In a 22-page report issued by the U.S. Treasury in November, it was determined that legislation should require that stablecoin issuers become banks, potentially making them subject to a wide range of rules, including those requiring that banks hold sufficient cash reserves and implement measures to prevent money laundering and other illicit activities. The hard-line response from regulators was that stablecoins can be used for money-laundering and tax avoidance, all done with the aim of circumventing U.S. financial sanctions. 
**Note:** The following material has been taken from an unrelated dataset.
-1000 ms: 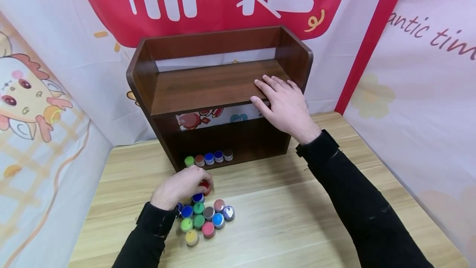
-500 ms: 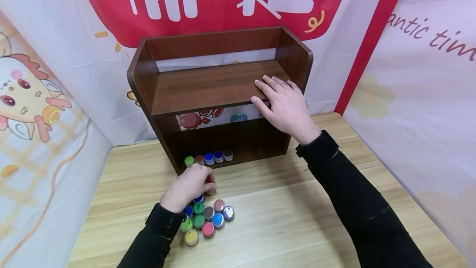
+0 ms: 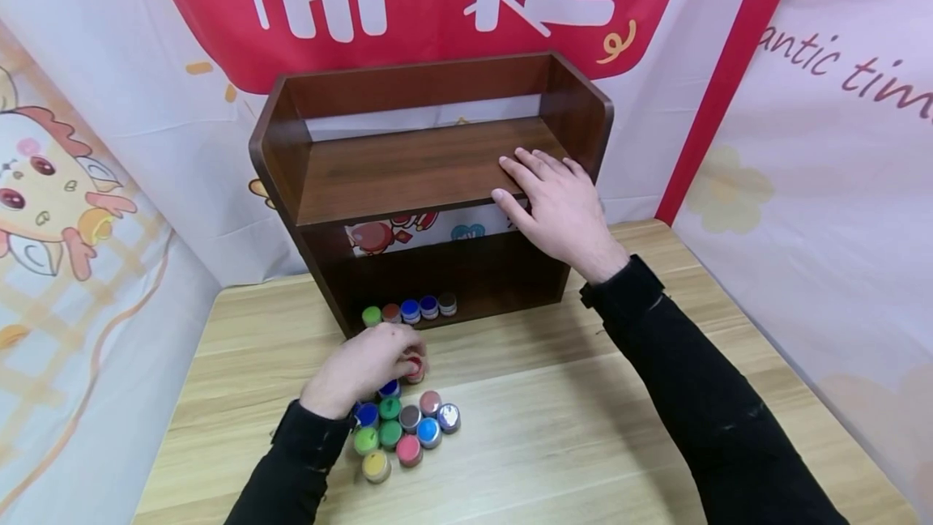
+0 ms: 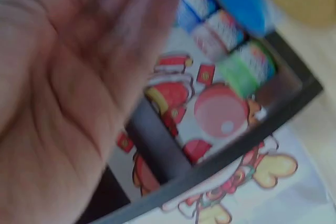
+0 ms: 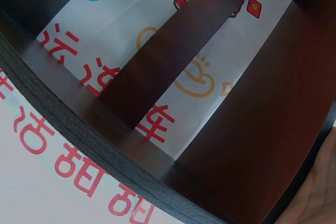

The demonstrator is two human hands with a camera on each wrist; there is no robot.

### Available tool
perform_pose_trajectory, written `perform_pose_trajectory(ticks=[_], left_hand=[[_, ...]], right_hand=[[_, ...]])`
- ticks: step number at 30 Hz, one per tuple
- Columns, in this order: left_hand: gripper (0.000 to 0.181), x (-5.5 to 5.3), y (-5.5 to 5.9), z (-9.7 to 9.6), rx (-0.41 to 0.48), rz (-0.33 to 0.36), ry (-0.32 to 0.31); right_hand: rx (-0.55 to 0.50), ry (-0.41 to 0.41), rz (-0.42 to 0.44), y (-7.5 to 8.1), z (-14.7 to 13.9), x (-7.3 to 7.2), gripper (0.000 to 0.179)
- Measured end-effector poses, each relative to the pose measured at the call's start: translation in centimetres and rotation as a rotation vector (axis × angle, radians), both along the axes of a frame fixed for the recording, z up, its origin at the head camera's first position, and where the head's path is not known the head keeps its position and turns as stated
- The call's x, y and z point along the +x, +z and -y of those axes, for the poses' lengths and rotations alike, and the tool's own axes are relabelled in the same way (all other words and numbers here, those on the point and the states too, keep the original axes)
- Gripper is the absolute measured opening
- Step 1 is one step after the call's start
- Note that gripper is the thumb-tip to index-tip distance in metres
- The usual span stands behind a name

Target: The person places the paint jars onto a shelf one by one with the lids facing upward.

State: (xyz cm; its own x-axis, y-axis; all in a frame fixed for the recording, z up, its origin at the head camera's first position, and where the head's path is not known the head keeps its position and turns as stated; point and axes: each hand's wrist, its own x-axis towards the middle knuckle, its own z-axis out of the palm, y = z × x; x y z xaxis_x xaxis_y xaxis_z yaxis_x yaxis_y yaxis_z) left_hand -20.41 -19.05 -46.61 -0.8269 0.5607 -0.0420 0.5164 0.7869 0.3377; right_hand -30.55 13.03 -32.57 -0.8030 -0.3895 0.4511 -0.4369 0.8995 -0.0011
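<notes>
In the head view my left hand pinches a small red-lidded paint jar between thumb and fingers, just above the table in front of the shelf unit. Below it stands a cluster of jars with blue, green, pink, yellow and other lids, among them a yellow-lidded jar. My right hand lies with spread fingers on the right end of the upper board of the brown wooden shelf unit. The left wrist view is blurred; my left palm fills its left side, and the held jar cannot be made out there.
On the lower shelf several jars stand in a row at the left, beginning with a light-green-lidded jar. Light wood table lies in front. Printed cloth walls enclose the back and sides.
My left hand has shifted slightly right with the red-lidded jar, whose lid was mostly hidden half a second ago and shows again now. My right hand has not moved.
</notes>
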Motion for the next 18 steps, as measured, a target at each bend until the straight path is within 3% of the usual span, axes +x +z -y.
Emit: perform_pose_trajectory(ticks=[3, 5, 13, 18], left_hand=[[0.016, -0.09, 0.31, 0.44, -0.025, 0.067, -0.101], [0.02, -0.11, 0.33, 0.57, -0.046, 0.092, -0.124], [0.016, -0.14, -0.23, 0.24, -0.04, 0.073, -0.161], [0.012, -0.11, -0.3, 0.21, -0.028, 0.061, -0.131]], right_hand=[[0.002, -0.004, -0.004, -0.07, 0.0, -0.12, 0.075], [0.002, -0.005, -0.004, -0.1, -0.01, -0.13, 0.076], [-0.001, -0.004, 0.002, -0.04, -0.02, 0.06, 0.077], [-0.003, -0.004, 0.001, 0.0, 0.01, 0.13, 0.077]])
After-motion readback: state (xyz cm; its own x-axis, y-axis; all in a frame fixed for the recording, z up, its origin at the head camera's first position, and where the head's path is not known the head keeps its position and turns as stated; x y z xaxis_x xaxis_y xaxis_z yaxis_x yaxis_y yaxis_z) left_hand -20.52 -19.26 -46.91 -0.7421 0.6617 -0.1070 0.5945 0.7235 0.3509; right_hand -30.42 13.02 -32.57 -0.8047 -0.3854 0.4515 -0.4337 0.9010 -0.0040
Currently, there are over 200 stablecoins worth nearly $130 billion, most of which are used in cryptocurrency exchanges in order to purchase other digital assets like Bitcoin. Most of those exchanges lack relationships with banks. As stablecoins increase in use, the risk of an It’s a Wonderful Life run to take George Bailey’s last two dollars moves closer to a reality—should a large number of holders of one stablecoin decide to redeem them for dollars, a lack of reserves to facilitate redemptions could pose financial risk. Currently, this is not a system with uniformity. Some issuers keep reserves in cash and short-term Treasuries to be quickly converted to cash, while others hold their cash reserves in riskier assets, like short-term business loans (commercial paper), corporate and municipal bonds, or even other cryptocurrencies. 

So, what do these gaps in prudential authority over stablecoin mean for financial institutions at this time? Not much—the Working Group on Financial Markets, along with the FDIC and OCC in the “Report on Stablecoins” are, at this time, merely urging Congress to act promptly to enact legislation to ensure that payment stablecoins and payment stablecoin arrangements are going to be subject to a federal prudential framework on a consistent and comprehensive basis. But with that being said, it does raise the risks banks need to be mitigating for as with any cryptocurrency: 

Consumer Risk: Consumers are falling victim to fraudster and cryptocurrency investment scams. Those who participate are at a risk of suffering losses, whether by the rise and fall of crypto’s value or assets being stolen by hackers or malicious developers. 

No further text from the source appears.